SkyDawn Word, 2, drowned at a foster home in Chickasha on Sunday, one of two foster care deaths this weekend. In Ardmore, 19-month-old Ray Palmer died when a car backed over him.
Meanwhile, DHS faces a lawsuit from a Tulsa family that claims foster parent William Hunter Jr. inappropriately touched his foster son.
When asked whether DHS would update agency procedures to ensure these types of accidents and deaths don't happen again, Johnson said he did not think so, noting that he believes these types of accidents and deaths are inevitable.
But to Melissa Word, her daughter's drowning was no accident.
"To me, I think it was (neglect), a lack of supervision," Word said. "If the child would have been watched, it wouldn't have happened."
Johnson said the primary societal problem involving foster children has less to do with care once in a foster home and more with how to keep kids out of foster care altogether.
"Our bigger question right now in our society is, 'Why can't parents be better with their kids so they don't have to come into foster care in the first place?'" he said.
Johnson said DHS is doing the best it can with what the law will allow them to do.
"We have the staff that the law and the Legislature has allowed us to have and has funded us to have," he said.
Johnson said a small staff is to blame for some of the agency's problems such as its inability to check up on foster families every 30 days as state law requires.
"When I say they're supposed to be out every 30 days or so, there's a little lenience in that because sometimes you just can't get to everybody just right now," he said.
When asked why the agency wasn't able to meet that requirement, Johnson said it came down to simple math.
"(We have) 11,500 children, 1,000 people doing the work of the entire child welfare system in the state.

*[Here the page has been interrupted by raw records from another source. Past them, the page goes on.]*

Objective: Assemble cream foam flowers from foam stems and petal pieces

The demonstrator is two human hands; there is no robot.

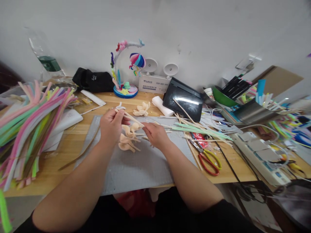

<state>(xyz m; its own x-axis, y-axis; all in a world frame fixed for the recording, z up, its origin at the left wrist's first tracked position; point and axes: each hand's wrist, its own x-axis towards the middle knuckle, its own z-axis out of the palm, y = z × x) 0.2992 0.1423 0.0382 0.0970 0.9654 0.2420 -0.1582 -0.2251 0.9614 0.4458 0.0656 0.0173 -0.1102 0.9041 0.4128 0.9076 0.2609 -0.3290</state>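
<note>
Between my hands runs a beige pipe cleaner (132,119), slanting down to the right. My left hand (112,124) pinches its upper left part, with fingers closed. A small whitish piece (120,106) sticks up above that thumb; whether it joins the pipe cleaner I cannot tell. The fingers of my right hand (155,133) are closed on the lower right end. Beneath and between the hands, several beige curled petal shapes (126,146) with stems lie on the grey cutting mat (143,170). Behind them sits a beige pipe-cleaner flower (142,109).
Pipe-cleaner bundles (31,129) cover the left side. Red-and-yellow-handled pliers (209,161) lie right of the mat, near a white power strip (262,158). Loose green pipe cleaners (199,130) and a black tablet-like object (183,98) lie behind. A pipe-cleaner ornament (125,91) stands by the wall.
</note>
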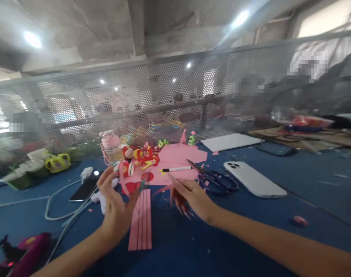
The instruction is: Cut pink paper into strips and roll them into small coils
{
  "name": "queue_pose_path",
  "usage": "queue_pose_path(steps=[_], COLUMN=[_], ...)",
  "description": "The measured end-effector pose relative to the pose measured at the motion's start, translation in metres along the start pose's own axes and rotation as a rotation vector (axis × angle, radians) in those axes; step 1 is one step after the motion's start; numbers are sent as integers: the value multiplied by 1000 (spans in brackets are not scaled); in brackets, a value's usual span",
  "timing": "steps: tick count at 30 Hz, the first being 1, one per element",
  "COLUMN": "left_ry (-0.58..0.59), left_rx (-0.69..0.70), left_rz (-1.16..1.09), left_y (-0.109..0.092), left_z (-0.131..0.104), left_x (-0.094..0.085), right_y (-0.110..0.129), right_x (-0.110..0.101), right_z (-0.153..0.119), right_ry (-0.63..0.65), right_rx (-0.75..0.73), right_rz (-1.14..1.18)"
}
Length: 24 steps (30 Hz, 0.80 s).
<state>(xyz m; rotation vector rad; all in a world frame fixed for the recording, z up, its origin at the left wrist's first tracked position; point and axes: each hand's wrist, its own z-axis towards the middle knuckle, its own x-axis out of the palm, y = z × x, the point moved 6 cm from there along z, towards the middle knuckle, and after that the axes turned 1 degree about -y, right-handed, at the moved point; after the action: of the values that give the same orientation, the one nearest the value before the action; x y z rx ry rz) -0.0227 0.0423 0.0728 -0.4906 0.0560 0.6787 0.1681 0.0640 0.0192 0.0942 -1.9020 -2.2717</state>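
My left hand is raised over the left of the work area, fingers apart and slightly curled. A small teal patch shows at its thumb tip. Close beside the fingers curves a pink strip; I cannot tell whether they touch it. My right hand is closed, thumb and index finger pressed together; what they hold, if anything, is too small to make out. A curved pink sliver reaches toward it. Between the hands lies a pink sheet with dark parallel lines. Behind are pink foam-like sheets and a black-and-white marker.
Dark-handled scissors and a white phone lie to the right. Left are a black phone, white cables and a purple glue gun. Red-and-yellow cutouts and a pink-lidded jar stand before a perforated screen.
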Motion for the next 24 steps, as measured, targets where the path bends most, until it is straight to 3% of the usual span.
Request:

You do the math," Johnson said.
The state Legislature recently ordered a 6-month-long investigation into DHS, an inquiry Johnson said his agency would comply with because it was ordered to do so. That investigation gets under way in the next couple of weeks.
Investigators will talk to DHS employees, foster parents and foster children. After the inquiries, information will be delievered to the state.
"The only thing we can do everyday is come to work and follow the laws and policies of this state. That's the only thing we can do," Johnson said.